エピソード4:幽霊のスキル?
「さわれるんだね。てっきりできないもんだと思ってた。それにちょっとだけ冷たいね」
「そうなんだ。自分じゃわかんないから」
自分の言ったことに傷ついたわけでもなく逆に感心したように言ったエリを見て、リラは胸が苦しくなってすこしだけ泣きそうになってしまった。だから、しっかりと涙をこらえて自分とおなじだけどあたたかさの違うちいさな手を掴んで話をつづけた。
「ねえ、今度はここから抜けだせる? わたしは絶対に離すつもりはないけど」
「かんたん」
そう言うがはやいかギュッと掴んでいた手の感触が手品のようにパッとなくなった。それに驚いたのもつかのま、今度はエリの指が自分の手の甲から生えてきてさらに驚愕していると、たたみかけるようにおしまいには逆にリラのほうが両手をつかまれていた。

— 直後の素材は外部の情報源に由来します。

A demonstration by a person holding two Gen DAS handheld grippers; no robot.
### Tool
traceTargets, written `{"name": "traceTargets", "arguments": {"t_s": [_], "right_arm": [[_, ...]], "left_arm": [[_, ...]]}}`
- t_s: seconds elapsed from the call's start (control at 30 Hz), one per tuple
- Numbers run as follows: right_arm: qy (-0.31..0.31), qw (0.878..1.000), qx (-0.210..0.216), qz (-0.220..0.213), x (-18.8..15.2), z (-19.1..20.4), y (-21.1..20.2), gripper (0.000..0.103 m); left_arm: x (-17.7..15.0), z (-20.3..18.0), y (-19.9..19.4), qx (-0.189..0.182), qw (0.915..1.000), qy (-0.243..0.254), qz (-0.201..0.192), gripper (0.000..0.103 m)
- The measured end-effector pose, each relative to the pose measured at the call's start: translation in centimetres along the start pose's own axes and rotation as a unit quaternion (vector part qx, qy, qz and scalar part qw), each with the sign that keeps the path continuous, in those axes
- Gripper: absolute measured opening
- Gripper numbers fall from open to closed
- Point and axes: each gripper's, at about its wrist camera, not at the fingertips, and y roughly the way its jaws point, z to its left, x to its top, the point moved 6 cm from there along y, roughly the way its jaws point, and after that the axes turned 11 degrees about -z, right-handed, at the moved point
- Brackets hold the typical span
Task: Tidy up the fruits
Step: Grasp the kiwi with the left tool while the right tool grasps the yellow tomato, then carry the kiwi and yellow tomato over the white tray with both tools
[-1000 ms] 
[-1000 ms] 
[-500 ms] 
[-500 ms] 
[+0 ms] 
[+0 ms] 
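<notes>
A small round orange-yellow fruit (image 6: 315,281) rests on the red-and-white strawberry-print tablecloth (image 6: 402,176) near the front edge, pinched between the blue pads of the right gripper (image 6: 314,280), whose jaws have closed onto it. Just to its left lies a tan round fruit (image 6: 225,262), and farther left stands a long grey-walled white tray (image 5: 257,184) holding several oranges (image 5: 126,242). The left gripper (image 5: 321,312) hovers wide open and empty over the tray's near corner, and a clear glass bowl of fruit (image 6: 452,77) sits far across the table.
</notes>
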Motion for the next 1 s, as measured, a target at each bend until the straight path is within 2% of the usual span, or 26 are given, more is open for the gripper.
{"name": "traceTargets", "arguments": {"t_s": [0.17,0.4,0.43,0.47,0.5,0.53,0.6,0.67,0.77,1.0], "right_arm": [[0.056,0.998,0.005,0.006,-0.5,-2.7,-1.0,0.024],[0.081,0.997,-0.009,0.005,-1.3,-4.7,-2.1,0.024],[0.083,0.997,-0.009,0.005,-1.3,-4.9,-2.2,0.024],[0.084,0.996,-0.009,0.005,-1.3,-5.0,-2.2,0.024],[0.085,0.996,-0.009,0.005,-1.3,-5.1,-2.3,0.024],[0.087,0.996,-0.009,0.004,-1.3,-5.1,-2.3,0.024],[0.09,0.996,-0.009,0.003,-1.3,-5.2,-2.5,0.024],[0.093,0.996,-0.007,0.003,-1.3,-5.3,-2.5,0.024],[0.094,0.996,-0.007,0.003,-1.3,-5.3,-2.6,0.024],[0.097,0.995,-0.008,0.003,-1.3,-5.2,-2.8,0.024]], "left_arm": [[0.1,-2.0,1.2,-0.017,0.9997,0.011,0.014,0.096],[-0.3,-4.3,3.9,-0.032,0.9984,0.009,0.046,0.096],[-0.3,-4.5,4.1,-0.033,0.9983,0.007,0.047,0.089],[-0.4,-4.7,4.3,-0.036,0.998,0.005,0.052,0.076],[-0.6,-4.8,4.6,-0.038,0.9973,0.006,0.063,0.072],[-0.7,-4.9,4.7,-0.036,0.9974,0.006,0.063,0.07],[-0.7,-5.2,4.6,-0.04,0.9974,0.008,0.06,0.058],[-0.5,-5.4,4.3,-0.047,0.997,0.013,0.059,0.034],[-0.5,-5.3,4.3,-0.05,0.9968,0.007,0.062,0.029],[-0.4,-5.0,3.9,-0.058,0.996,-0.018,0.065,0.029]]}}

「今度はリラの番」そして、ぼうぜんとするリラにエリは楽しそうにつげた。
しかし、リラはいま目の前でおこった出来事に人生でいちばん――真夜中、部屋を真っ暗にしてホラーゲームを遊んでいたときよりも――驚いてうんともすんとも返事ができなかった。魂が抜けたように口をぽっかりと開けている彼女を見てエリのいたずら心はくすぐられ、もっと驚かせてやろうとリラから手を離して言った。
「じっとしてて」
するとエリは手をまっすぐ突き出して氷の上を滑るようにリラに近づいていった。そして彼女の両手がリラの両肩に触れたと思ったやさき、まるで水の中へ手をつっこんでいくかのようにリラのなかへ溶け込んでいった。もうなにがなにやら頭が追いついていかなくてまばたきすら忘れていたリラだったが、おかまいなく進むエリの手がやがて三本目と四本目の手となって背中から生えてくるころには、彼女の顔がまんまえにあっておもわず目をつぶった。
「こっちだよ」
声がしたのは自分の背後だった。リラは急いで目を開けて振り返ると、
「ふふ」
まんまといたずらが成功して嬉しそうに物静かに微笑んでいる彼女がいた。しかし、それでもリラが黙ったままなので、もしかしたら怒らせたのかもとエリは不安になって謝ろうとした瞬間、
「スゴ――――!!」
彼女が爆発した。そしてその大声にまたしてもエリはびっくりしてしまった。。
「なんていったらいいかわかんないけど、とにかくスゴイ!! スゴすぎる!!」エリの両手を取って、ピョンピョンと跳ねながら、リラはさっきよりも大きな歓喜の声を上げた。「急に近づいてくるからキスされるかもって目つぶちゃったけど、ほんとうにこんなこと体験できるなんて!」
「いやじゃなかった?」
「ううん、ぜんぜん! むしろやってもらってよかった……どころか最高!」おそるおそる尋ねるエリにリラは興奮の最高潮といった感じで答えたあと「ねえ、あたしだけいっぱいワガママを聞いてもらちゃってるけど、最後にもうひとついい?」ともうしわけなさそうに聞いた。
「いいよ」それをエリは快く受け入れた。
「じゃあ、あたしを掴んだまま浮かぶことってできる?」
「うん、ちょっと待ってて」
そう答えたあとエリはまたリラの後ろへ抜けていき「バンザイして」と言った。その指示通りにリラが両手を上げると、エリはその手をつかみ「それじゃいくよ」とゆっくりと上昇しはじめた。そしてグッとリラの手に力がかかったのと同時に、両足が床から数センチ離れ、そのままなんともいえない緩やかな速度でのぼっていって、やがて三十センチも視線が高くなった。
リラはそのあいだ洗濯バサミで干された洗濯物のようにジッと口は開けていたけれど動かなかった。それはジタバタとあばれたらエリに迷惑がかかってしまうと思ってのことだったけれど、かりにそのつもりがなかったとしても幽霊の手によって宙に浮くという特別な体験のもとでは結果は同じだっただろう。
それから二人は、さびれた部屋で風景なんてお世辞にも言えないような退屈なものばかり、おまけにもともと無口なエリとあまりにも衝撃的な体験に声がでないリラなものだからおしゃべりのひとつもない静かな遊覧飛行を、それでもぶらっと一周これ以上のものはないと思うほど楽しんだ。